With this, the Association of Public and Land-Grant Universities (APLU) designated UNC Charlotte as an Innovation and Economic Prosperity University, a recognition created for universities that promote leading edge economic development within their regions and work with local organizations to stimulate development inside and outside of the collegiate community.
This means that UNC Charlotte has not only created opportunities for its own students to pioneer and implement new ideas, but also incited growth in industries in the greater Charlotte area.
The designation involved a 10-month self study with a specific methodology that schools use to self assess. The study surveyed the community, both internally through the faculty and staff and externally through businesses and organizations throughout the region.
Dr. Bruce LaMattina, Director of Research for the Charlotte Research Institute (CRI) and part of the team that led the school to this achievement, noted that the self-study ultimately helped us not only recognize our own strengths, but helped develop growth plans to make further progress.
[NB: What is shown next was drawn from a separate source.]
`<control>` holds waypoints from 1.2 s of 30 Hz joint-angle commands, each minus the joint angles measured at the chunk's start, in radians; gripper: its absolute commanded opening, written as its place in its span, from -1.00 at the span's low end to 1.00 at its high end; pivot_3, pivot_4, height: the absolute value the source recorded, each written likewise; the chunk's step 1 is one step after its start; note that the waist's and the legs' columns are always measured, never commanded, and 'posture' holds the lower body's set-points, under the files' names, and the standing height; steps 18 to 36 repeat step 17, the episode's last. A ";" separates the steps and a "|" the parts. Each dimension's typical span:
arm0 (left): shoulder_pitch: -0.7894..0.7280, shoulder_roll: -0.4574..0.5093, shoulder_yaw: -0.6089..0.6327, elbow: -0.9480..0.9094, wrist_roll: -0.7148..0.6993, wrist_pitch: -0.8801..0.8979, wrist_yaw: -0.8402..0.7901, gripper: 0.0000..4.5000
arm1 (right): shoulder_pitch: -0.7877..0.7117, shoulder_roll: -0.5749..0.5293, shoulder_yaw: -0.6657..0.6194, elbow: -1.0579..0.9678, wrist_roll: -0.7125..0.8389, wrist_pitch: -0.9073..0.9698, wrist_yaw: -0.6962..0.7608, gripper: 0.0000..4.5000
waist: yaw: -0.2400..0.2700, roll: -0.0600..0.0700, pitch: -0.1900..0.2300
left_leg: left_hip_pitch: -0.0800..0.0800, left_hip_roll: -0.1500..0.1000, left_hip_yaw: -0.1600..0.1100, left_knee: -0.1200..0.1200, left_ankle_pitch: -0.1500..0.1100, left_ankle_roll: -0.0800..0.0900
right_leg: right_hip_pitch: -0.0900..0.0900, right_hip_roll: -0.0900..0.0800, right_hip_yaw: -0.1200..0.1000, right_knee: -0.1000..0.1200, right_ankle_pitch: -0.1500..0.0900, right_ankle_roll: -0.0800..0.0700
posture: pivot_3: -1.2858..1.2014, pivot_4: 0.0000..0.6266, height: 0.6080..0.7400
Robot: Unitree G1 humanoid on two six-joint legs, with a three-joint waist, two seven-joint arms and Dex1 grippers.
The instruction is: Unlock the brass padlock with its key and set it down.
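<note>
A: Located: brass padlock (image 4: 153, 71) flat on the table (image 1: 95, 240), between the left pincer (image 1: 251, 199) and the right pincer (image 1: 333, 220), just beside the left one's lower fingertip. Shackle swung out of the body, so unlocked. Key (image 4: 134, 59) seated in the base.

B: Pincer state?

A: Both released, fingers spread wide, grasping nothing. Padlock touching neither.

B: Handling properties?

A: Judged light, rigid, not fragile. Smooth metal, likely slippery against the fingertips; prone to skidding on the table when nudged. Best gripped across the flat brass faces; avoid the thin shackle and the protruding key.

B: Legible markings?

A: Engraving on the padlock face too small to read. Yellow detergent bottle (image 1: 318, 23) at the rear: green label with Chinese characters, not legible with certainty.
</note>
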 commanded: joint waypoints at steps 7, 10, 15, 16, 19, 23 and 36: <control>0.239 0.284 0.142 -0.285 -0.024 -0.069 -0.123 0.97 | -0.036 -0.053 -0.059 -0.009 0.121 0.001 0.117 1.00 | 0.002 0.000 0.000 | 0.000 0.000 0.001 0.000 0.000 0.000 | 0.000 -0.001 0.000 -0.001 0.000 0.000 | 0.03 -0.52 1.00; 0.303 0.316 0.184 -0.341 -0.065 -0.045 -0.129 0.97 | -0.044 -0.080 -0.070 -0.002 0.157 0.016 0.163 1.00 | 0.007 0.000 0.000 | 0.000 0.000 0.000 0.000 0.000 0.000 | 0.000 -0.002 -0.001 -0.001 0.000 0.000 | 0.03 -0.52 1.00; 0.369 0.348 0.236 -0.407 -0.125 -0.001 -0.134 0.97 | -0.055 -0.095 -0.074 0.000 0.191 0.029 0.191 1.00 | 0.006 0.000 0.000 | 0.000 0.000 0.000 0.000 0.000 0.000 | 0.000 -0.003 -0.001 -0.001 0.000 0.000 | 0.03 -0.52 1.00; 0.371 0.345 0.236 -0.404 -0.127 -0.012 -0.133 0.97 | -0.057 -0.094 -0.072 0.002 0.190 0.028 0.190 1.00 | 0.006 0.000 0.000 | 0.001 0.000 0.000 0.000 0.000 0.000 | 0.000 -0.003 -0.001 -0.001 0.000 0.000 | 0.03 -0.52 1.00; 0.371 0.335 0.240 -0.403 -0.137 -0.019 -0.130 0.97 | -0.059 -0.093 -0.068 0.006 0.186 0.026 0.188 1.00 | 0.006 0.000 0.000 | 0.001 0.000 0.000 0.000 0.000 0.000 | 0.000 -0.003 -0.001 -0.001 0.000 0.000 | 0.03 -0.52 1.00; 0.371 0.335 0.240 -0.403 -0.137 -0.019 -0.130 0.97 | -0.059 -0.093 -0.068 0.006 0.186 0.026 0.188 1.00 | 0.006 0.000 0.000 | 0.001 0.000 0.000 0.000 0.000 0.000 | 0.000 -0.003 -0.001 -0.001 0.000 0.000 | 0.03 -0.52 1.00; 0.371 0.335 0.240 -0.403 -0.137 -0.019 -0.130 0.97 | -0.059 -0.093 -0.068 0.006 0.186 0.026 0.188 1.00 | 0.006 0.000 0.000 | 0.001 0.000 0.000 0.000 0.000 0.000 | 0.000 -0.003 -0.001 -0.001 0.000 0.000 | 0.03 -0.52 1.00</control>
“We sent a survey out to 500 folks who gave great feedback and provided the basis to go even deeper during in person focus group sessions. This process led us to identify three areas of improvement: research growth, entrepreneurism and communications. The value of this designation is that it gives us an immense basis for growth in these areas,” said LaMattina.
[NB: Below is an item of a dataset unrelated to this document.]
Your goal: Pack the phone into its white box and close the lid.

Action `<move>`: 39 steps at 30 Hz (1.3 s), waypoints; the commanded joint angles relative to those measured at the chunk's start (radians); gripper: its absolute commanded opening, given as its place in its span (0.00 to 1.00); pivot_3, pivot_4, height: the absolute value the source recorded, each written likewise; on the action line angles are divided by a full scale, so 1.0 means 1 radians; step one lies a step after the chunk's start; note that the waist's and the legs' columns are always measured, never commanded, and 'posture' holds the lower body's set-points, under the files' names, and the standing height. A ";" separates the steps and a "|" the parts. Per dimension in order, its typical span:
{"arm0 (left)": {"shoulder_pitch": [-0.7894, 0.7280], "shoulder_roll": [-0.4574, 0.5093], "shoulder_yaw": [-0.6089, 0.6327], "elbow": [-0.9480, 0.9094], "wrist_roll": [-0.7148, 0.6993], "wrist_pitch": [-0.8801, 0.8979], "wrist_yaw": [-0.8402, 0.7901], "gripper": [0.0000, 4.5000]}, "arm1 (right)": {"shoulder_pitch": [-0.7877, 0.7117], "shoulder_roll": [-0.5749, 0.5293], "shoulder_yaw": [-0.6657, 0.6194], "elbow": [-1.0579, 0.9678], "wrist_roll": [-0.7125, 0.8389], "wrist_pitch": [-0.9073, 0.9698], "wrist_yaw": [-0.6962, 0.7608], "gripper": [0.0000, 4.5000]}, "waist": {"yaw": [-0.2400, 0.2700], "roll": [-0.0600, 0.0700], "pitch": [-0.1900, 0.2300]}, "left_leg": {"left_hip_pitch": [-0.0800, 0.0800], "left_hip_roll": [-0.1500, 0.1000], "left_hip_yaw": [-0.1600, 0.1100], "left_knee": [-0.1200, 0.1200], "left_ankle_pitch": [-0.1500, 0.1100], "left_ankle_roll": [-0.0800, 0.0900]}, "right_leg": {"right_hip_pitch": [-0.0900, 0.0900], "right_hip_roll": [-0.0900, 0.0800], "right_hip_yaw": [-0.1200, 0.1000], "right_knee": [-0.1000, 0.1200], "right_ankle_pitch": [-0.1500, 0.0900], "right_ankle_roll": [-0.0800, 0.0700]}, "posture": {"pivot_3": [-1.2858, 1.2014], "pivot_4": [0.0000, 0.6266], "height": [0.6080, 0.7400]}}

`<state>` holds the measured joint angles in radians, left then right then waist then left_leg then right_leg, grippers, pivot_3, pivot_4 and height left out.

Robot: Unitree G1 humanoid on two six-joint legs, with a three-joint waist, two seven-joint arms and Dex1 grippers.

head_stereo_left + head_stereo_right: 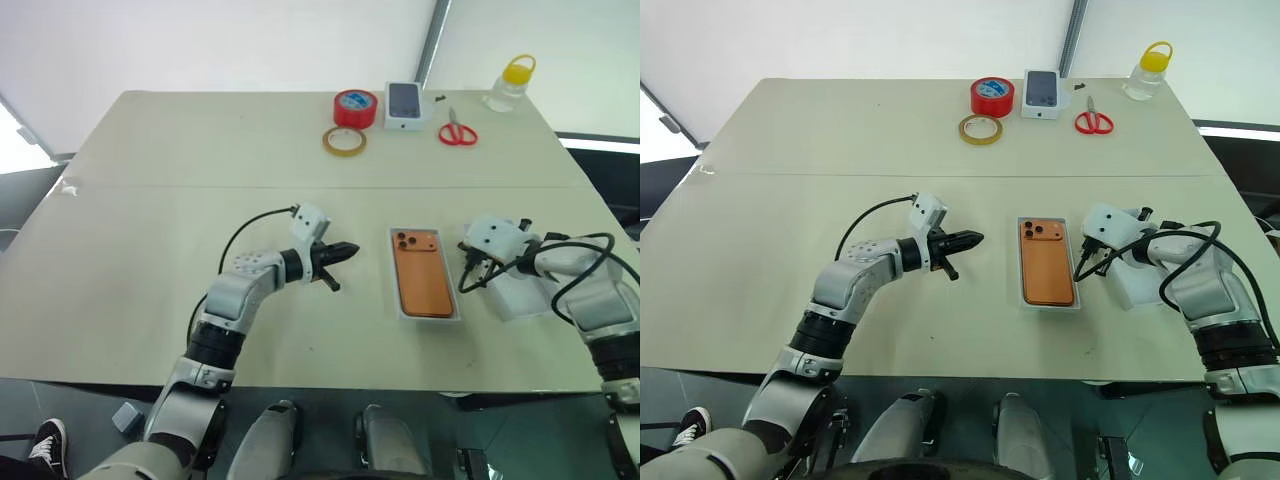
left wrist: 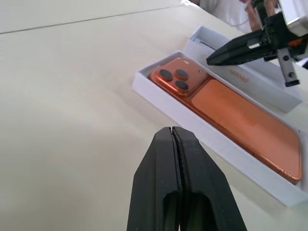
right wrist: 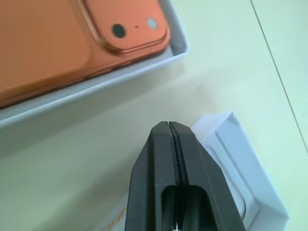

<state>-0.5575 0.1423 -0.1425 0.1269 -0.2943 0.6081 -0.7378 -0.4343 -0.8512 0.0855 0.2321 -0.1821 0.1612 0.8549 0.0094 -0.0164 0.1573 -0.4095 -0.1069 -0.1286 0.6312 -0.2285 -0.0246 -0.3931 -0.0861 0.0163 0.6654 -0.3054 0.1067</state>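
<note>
Phone point(image 1: 424, 272) already lying lens-side up in white box point(image 1: 456, 316), lower centre-right of frame on table point(image 1: 200, 160). Lid point(image 1: 525, 297) not yet on: lies open-side up just right of box. Left gripper point(image 1: 345, 250) jaws pressed together, empty, left of box. Right gripper point(image 1: 1080, 275) jaws together, empty, between box and lid. Left: fit lid.

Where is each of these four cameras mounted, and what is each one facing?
Left and right eye views: on the head, looking down over both arms at the beige table.
Left wrist view: behind the shut left gripper, facing the orange rectangular phone in its shallow white cardboard box.
Right wrist view: behind the shut right gripper, over the white lid beside the box.
Shared: all four show phone and box.
</note>
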 commanded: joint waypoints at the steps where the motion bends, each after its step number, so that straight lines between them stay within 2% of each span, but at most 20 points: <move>1: -0.004 0.022 0.023 -0.072 -0.026 0.000 -0.002 0.01 | -0.035 -0.011 0.015 0.031 -0.031 -0.026 -0.024 0.00 | 0.001 0.000 0.000 | 0.000 0.000 0.000 0.000 0.000 0.000 | 0.000 0.000 0.000 0.000 0.000 0.000 | 0.52 0.24 1.00; 9: 0.031 0.141 0.079 -0.144 -0.083 0.009 -0.052 0.01 | -0.041 -0.058 -0.016 0.036 -0.020 0.018 -0.017 0.00 | -0.001 0.000 0.000 | 0.000 0.000 0.000 0.000 0.000 0.000 | 0.000 0.000 0.000 0.000 0.000 0.000 | 0.52 0.24 1.00; 11: 0.038 0.162 0.094 -0.153 -0.110 0.013 -0.073 0.01 | -0.045 -0.035 -0.052 0.010 0.039 0.103 -0.006 0.00 | -0.002 0.000 0.000 | 0.000 0.000 0.000 0.000 0.000 0.000 | 0.000 0.000 0.000 0.000 0.000 0.000 | 0.52 0.24 1.00; 14: 0.051 0.194 0.109 -0.163 -0.141 0.004 -0.114 0.19 | -0.046 0.011 -0.118 -0.058 0.167 0.252 0.044 0.00 | -0.005 0.000 0.000 | 0.000 0.001 0.000 0.000 0.000 0.000 | 0.000 0.000 0.000 0.000 0.000 0.000 | 0.52 0.24 1.00; 15: 0.055 0.205 0.112 -0.165 -0.144 -0.004 -0.121 0.30 | -0.056 0.033 -0.147 -0.077 0.204 0.299 0.034 0.06 | -0.007 0.000 0.000 | 0.000 0.001 0.000 0.000 0.000 0.000 | 0.000 0.000 0.000 0.000 0.000 0.000 | 0.52 0.24 1.00; 18: 0.060 0.237 0.129 -0.167 -0.150 -0.022 -0.131 0.65 | -0.081 0.069 -0.199 -0.125 0.274 0.384 0.005 0.30 | -0.009 0.001 0.000 | 0.000 0.001 0.000 0.000 0.000 0.000 | 0.000 0.000 0.000 0.000 0.000 0.000 | 0.52 0.24 1.00; 20: 0.054 0.256 0.149 -0.163 -0.163 -0.028 -0.138 0.88 | -0.126 0.111 -0.260 -0.126 0.333 0.446 -0.047 0.55 | -0.011 0.001 0.000 | 0.000 0.001 0.000 0.000 0.000 0.000 | 0.000 0.000 0.000 0.000 0.000 0.000 | 0.52 0.24 1.00; 23: 0.042 0.270 0.173 -0.155 -0.181 -0.021 -0.142 0.89 | -0.198 0.185 -0.349 -0.131 0.439 0.574 -0.117 0.88 | -0.019 0.001 0.000 | 0.000 0.001 0.000 -0.001 0.000 0.000 | 0.000 0.000 0.000 0.000 0.000 0.000 | 0.52 0.24 1.00; 25: 0.037 0.273 0.180 -0.155 -0.186 -0.023 -0.138 0.89 | -0.251 0.233 -0.421 -0.118 0.517 0.665 -0.171 0.88 | -0.022 0.001 0.000 | 0.000 0.001 -0.001 -0.001 0.000 0.000 | 0.000 0.000 0.000 0.000 0.000 0.000 | 0.52 0.24 1.00; 27: 0.036 0.268 0.176 -0.157 -0.159 -0.061 -0.112 0.89 | -0.286 0.271 -0.452 -0.108 0.532 0.652 -0.234 0.88 | -0.022 0.001 0.000 | 0.000 0.001 -0.001 -0.001 0.000 0.000 | 0.000 0.000 0.000 0.000 0.000 0.000 | 0.52 0.24 1.00; 34: 0.038 0.266 0.169 -0.165 -0.163 -0.079 -0.104 0.89 | -0.308 0.305 -0.406 -0.099 0.469 0.522 -0.390 0.88 | -0.022 0.001 0.000 | 0.000 0.000 0.000 -0.001 0.000 0.001 | -0.001 0.000 0.000 0.000 0.000 0.000 | 0.52 0.24 1.00; 38: 0.028 0.258 0.173 -0.162 -0.175 -0.066 -0.099 0.89 | -0.288 0.296 -0.360 -0.089 0.486 0.536 -0.348 0.88 | -0.026 0.001 0.000 | 0.000 0.000 0.000 -0.001 0.000 0.001 | -0.001 0.000 0.001 0.001 0.000 0.000 | 0.52 0.24 1.00; 39: 0.029 0.257 0.173 -0.165 -0.177 -0.065 -0.099 0.89 | -0.277 0.307 -0.383 -0.101 0.514 0.523 -0.338 0.88 | -0.027 0.001 0.000 | 0.000 0.000 0.000 -0.001 0.000 0.001 | -0.002 0.000 0.001 0.002 0.000 0.000 | 0.52 0.24 1.00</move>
<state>-0.5104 0.3988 0.0167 -0.0043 -0.4505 0.5548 -0.8403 -0.7096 -0.5399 -0.2881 0.1637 0.3033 0.7112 0.4958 -0.0177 -0.0153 0.1576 -0.4098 -0.1063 -0.1286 0.6303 -0.2289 -0.0236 -0.3948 -0.0860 0.0170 0.6670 -0.3052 0.1063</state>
He explained that much of the large-scale infrastructure that the university has invested in is closely tied to this economic development and associations with local industries.
The EPIC building, for example, originated from demand coming from the energy sector. LaMattina explained that the school’s leadership wanted to make an investment that not only fills the needs of the students, but the greater community and industry as well.
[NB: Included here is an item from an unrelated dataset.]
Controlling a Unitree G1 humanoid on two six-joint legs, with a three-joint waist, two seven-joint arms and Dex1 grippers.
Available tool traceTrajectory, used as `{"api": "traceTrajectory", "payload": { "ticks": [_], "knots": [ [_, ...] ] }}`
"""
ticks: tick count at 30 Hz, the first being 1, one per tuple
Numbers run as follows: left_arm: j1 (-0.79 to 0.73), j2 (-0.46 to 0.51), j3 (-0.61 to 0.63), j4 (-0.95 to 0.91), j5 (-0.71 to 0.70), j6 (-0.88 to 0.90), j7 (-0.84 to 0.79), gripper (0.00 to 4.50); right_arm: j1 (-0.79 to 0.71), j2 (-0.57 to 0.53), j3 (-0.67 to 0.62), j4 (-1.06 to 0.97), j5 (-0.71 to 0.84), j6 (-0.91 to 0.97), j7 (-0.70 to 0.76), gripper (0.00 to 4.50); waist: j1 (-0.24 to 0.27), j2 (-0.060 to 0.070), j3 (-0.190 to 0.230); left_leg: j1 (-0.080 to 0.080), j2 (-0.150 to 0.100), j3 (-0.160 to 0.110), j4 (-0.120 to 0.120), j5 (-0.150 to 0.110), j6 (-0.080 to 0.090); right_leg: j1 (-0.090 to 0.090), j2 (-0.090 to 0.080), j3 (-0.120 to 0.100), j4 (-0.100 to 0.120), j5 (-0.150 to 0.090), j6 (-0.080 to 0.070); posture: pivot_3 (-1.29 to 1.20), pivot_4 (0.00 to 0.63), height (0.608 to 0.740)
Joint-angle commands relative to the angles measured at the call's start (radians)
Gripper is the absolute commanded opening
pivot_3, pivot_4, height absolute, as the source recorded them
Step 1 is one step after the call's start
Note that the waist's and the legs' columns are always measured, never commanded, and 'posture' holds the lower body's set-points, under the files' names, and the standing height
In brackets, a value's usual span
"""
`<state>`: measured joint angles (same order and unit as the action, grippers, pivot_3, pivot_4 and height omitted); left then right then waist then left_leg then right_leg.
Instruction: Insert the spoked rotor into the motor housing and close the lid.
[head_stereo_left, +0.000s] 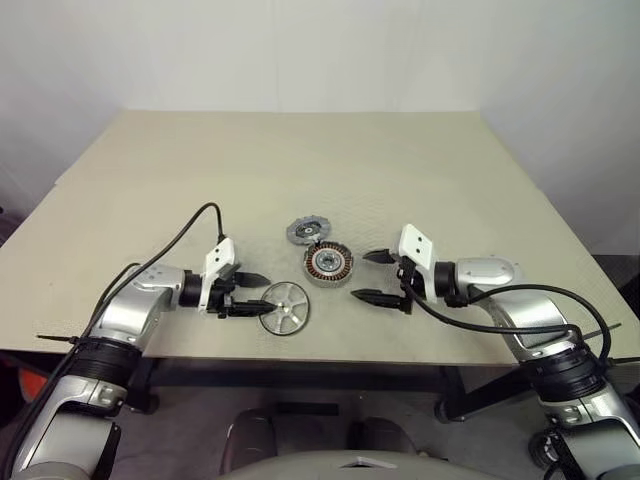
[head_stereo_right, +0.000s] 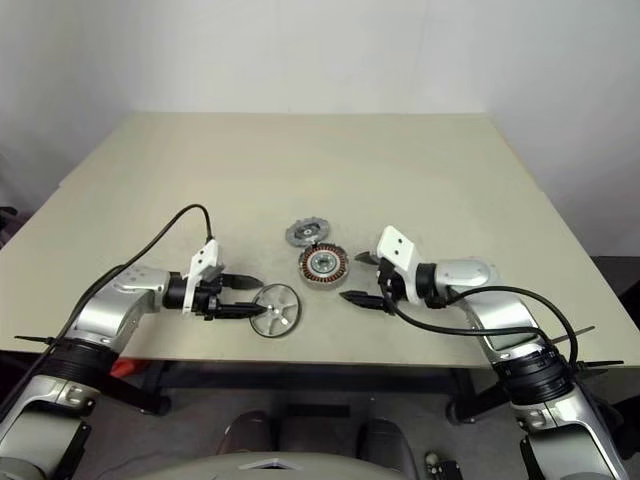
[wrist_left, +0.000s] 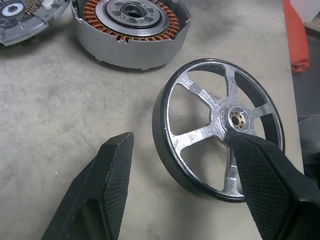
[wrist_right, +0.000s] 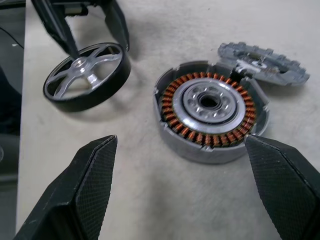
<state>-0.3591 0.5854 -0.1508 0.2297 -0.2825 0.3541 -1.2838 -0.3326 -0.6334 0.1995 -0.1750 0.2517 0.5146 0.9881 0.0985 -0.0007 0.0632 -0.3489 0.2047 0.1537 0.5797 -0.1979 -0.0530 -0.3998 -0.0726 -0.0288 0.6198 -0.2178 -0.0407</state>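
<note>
Clearly both pincers stand spread and hold nothing. The left gripper (head_stereo_left: 255, 294) straddles the rim of the spoked rotor (head_stereo_left: 285, 307): one fingertip (wrist_left: 240, 137) sits over the hub, whether touching it cannot be told, and the other stays outside the rim. The right gripper (head_stereo_left: 372, 276) hovers wide, just beside the motor housing (head_stereo_left: 328, 264), which lies between its fingers in the right wrist view. All parts lie on a beige table (head_stereo_left: 300, 160) before a pale wall. The lid (head_stereo_left: 305, 229) lies against the housing's far edge, and the rotor sits near the housing on the robot's left.
</note>
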Motion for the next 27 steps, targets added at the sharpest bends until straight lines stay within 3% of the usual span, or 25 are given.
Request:
{"api": "traceTrajectory", "payload": {
  "ticks": [1,4,7,11,14,16,21,27],
  "knots": [
    [0.000,-0.021,-0.016,-0.016,-0.013,0.061,0.020,3.24,-0.016,-0.002,-0.030,-0.037,0.014,0.006,-0.016,4.17,0.001,0.000,0.000,0.000,0.000,0.000,0.000,0.000,0.000,0.000,0.000,0.000,0.000,0.000,0.000,0.00,0.000,0.740],
    [0.009,-0.032,-0.007,-0.029,-0.037,0.110,0.029,2.63,-0.005,-0.009,-0.035,-0.049,0.018,0.006,-0.022,4.22,0.001,0.000,0.000,0.000,0.000,0.000,0.000,0.000,0.000,0.002,0.000,0.000,0.000,0.000,0.000,0.00,0.000,0.740],
    [0.012,-0.025,-0.011,-0.032,-0.037,0.139,0.039,1.74,0.007,-0.013,-0.039,-0.049,0.017,-0.003,-0.023,4.22,0.002,0.000,-0.001,0.001,0.000,0.000,0.000,0.000,0.000,0.005,0.000,0.000,0.000,0.000,0.000,0.00,0.000,0.740],
    [0.015,-0.018,-0.012,-0.036,-0.034,0.145,0.052,1.74,0.012,-0.014,-0.039,-0.032,0.012,-0.020,-0.023,4.22,0.001,0.002,-0.002,0.007,0.000,0.000,0.000,-0.001,0.002,0.011,0.000,0.000,-0.001,-0.005,0.008,0.00,0.000,0.740],
    [0.018,-0.014,-0.010,-0.038,-0.037,0.152,0.054,1.74,0.010,-0.012,-0.037,-0.016,0.006,-0.032,-0.024,4.22,0.001,0.003,-0.002,0.008,0.000,0.000,0.000,-0.001,0.002,0.012,0.000,0.000,-0.001,-0.005,0.008,0.00,0.000,0.740],
    [0.021,-0.015,-0.006,-0.042,-0.043,0.165,0.058,1.45,0.008,-0.009,-0.035,-0.005,0.002,-0.038,-0.027,4.22,0.001,0.003,-0.003,0.008,0.000,0.000,0.000,-0.001,0.002,0.012,0.000,0.000,-0.001,-0.005,0.008,0.00,0.000,0.740],
    [0.017,-0.021,0.006,-0.054,-0.080,0.234,0.067,1.23,0.004,-0.003,-0.029,0.022,-0.007,-0.056,-0.032,4.22,0.001,0.003,-0.003,0.008,-0.001,0.000,0.000,-0.001,0.002,0.012,-0.001,0.000,-0.001,-0.005,0.008,0.00,0.000,0.740],
    [-0.004,-0.055,0.035,-0.032,-0.117,0.306,0.113,1.23,0.000,0.002,-0.028,0.049,-0.017,-0.072,-0.034,4.22,0.001,0.004,-0.004,0.008,-0.001,0.000,0.000,-0.001,0.002,0.012,-0.001,0.000,-0.001,-0.005,0.008,0.00,0.000,0.740]
  ]
}}
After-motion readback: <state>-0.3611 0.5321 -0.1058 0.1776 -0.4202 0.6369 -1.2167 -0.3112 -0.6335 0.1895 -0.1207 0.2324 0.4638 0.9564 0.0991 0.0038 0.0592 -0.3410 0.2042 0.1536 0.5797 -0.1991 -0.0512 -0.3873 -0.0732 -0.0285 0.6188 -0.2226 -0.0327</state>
LaMattina also described the PORTAL building as the innovation center, where students are able to lay the groundwork for their own companies, as well as interact with outside entrepreneurs, small businesses all the way up to Fortune 500 companies. LaMattina pointed out that one of the unique attributes leading to the Innovation and Economic Prosperity University designation is ability of our faculty and students to work across disciplines to create what he called “combinatorial innovation.”
The school has also been tremendously successful in developing specialized curricula to support the growing demands of Charlotte’s biggest industries, such as advanced manufacturing, motorsports engineering, bioinformatics, data analytics and more.
“Our research base is growing rapidly,” said LaMattina. “With the help of a support structure with organizations on campus, such as the Office of Technology Transfer, the Charlotte Research Institute and Ventureprise, we’re able to transfer our research to commercialization.”
He noted that the biggest challenge that UNC Charlotte has in this realm is keeping up with the exceptionally fast-growing economy of Charlotte as an urban domain and that any growing university faces this predicament. However, he believes that the students and faculty at the university embody the attributes necessary to be on par with this growth.
“We have a unique mindset toward use-inspired research which has a significant impact on the commercial sector,” LaMattina said. “Our students mirror that same mindset and companies love our students. Our students are very special in that regard and they should be really proud.”